## TASK DESCRIPTION
Return all the lines below exactly. Any picture among them is omitted.
━━ DATA PROVIDED
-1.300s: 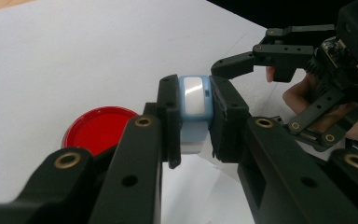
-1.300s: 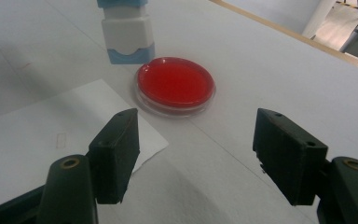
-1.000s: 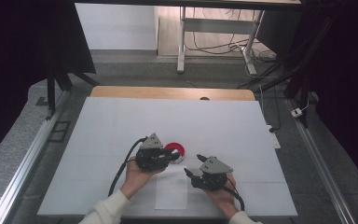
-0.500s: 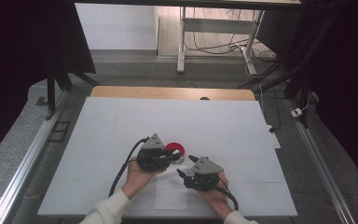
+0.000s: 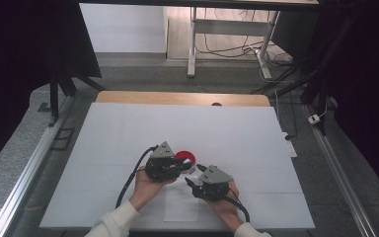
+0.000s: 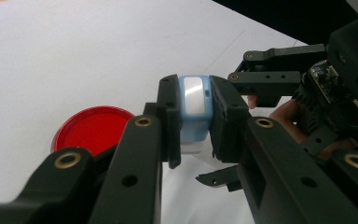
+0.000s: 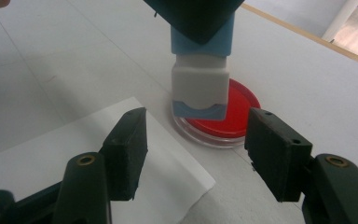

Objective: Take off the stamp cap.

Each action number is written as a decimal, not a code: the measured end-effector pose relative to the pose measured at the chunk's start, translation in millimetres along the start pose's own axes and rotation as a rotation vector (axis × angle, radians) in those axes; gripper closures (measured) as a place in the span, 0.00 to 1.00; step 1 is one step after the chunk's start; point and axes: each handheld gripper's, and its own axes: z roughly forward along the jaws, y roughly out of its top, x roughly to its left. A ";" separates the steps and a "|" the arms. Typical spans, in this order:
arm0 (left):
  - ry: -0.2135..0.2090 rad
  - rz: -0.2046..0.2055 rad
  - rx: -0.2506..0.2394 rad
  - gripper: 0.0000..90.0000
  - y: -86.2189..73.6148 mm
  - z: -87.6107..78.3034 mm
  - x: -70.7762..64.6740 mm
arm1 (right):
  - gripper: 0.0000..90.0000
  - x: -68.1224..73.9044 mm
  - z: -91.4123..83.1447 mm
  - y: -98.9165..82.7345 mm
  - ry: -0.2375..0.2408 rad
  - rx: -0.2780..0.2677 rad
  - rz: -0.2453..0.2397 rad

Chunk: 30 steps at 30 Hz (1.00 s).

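White table (image 5: 128, 133): a broad, pale work surface seen in the high view, with a wooden strip (image 5: 182, 98) along its far edge and a metal rail (image 5: 29, 168) down each side. The person's forearms enter from the near edge, with a pale sleeve (image 5: 116, 219) on the left one.

Sheet of paper (image 5: 180, 207): lies flat on the table near the person, between the two hands; in the right gripper view one corner (image 7: 200, 179) reaches close to the dish.

Left gripper (image 5: 181, 166): held over the middle of the table, its black cable (image 5: 131, 180) looping back toward the person. The jaws are clenched on the blue and white block, one pad on each of its sides, as the left gripper view shows.

Right gripper (image 5: 191, 178): held just beside the left gripper, nearer the person, its jaws aimed at the block. The jaws stand apart, grasping nothing, and have just been closing; the block hangs beyond them, untouched.

Red dish (image 5: 185, 157): a round, shallow, clear-rimmed dish with a red face, resting on the table just beyond the left gripper.

Blue and white block (image 6: 194, 108): a small oblong piece, light blue with a white section (image 7: 199, 85), gripped upright above the table, close to the near rim of the red dish (image 7: 230, 114).
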 end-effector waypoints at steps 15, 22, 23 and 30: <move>-0.001 0.002 0.009 0.83 -1.2 2.0 0.1 | 0.54 3.4 3.0 2.8 -0.028 0.006 -0.014; -0.001 0.002 0.007 0.84 -1.2 2.1 -0.3 | 0.57 4.7 5.3 3.1 -0.037 0.014 -0.019; -0.001 0.002 0.008 0.84 -1.3 2.2 -0.3 | 0.58 4.7 5.3 3.2 -0.041 0.019 -0.021; -0.002 0.002 0.009 0.84 -1.5 2.7 -0.6 | 0.62 4.7 6.4 3.3 -0.052 0.016 -0.018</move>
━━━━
## RESPONSE AREA
-1.300s: 
-1.300s: 
-1.000s: 
-0.500s: 
+0.000s: 
+0.000s: 
+0.000s: 

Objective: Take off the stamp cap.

Each action number is written as a decimal, not a code: the measured end-effector pose relative to the pose measured at the chunk's start, translation in millimetres along the start pose's own axes and rotation as a rotation vector (axis × angle, radians) in those axes; gripper closures (measured) as a place in the span, 0.00 to 1.00; step 1 is one step after the chunk's start; point and axes: each handheld gripper's, and its own axes: z roughly forward along the jaws, y roughly out of its top, x roughly to its left. A ";" separates the steps and a "|" the arms. Typical spans, in this order:
arm0 (left):
  - ry: -0.2135..0.2090 rad
  - rz: -0.2046..0.2055 rad
  - rx: -0.2506..0.2394 rad
  - gripper: 0.0000..90.0000
  - y: -86.2189..73.6148 mm
  - z: -87.6107..78.3034 mm
  - x: -70.7762..64.6740 mm
arm1 (right):
  - gripper: 0.0000..90.0000
  - x: -68.1224..73.9044 mm
  - z: -91.4123..83.1447 mm
  - y: -98.9165..82.7345 mm
  - ry: -0.2375..0.2408 rad
  - rx: -0.2780..0.2677 rad
  - rz: -0.2453..0.2397 rad

Chunk: 30 steps at 30 Hz (1.00 s).

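White table (image 5: 128, 133): a broad, pale work surface seen in the high view, with a wooden strip (image 5: 182, 98) along its far edge and a metal rail (image 5: 29, 168) down each side. The person's forearms enter from the near edge, with a pale sleeve (image 5: 116, 219) on the left one.

Sheet of paper (image 5: 180, 207): lies flat on the table near the person, between the two hands; in the right gripper view one corner (image 7: 200, 179) reaches close to the dish.

Left gripper (image 5: 181, 166): held over the middle of the table, its black cable (image 5: 131, 180) looping back toward the person. The jaws are clenched on the blue and white block, one pad on each of its sides, as the left gripper view shows.

Right gripper (image 5: 191, 178): held just beside the left gripper, nearer the person, its jaws aimed at the block. The jaws stand apart, grasping nothing, and have just been closing; the block hangs beyond them, untouched.

Red dish (image 5: 185, 157): a round, shallow, clear-rimmed dish with a red face, resting on the table just beyond the left gripper.

Blue and white block (image 6: 194, 108): a small oblong piece, light blue with a white section (image 7: 199, 85), gripped upright above the table, close to the near rim of the red dish (image 7: 230, 114).
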 end-effector waypoints at steps 15, 22, 23 and 30: <move>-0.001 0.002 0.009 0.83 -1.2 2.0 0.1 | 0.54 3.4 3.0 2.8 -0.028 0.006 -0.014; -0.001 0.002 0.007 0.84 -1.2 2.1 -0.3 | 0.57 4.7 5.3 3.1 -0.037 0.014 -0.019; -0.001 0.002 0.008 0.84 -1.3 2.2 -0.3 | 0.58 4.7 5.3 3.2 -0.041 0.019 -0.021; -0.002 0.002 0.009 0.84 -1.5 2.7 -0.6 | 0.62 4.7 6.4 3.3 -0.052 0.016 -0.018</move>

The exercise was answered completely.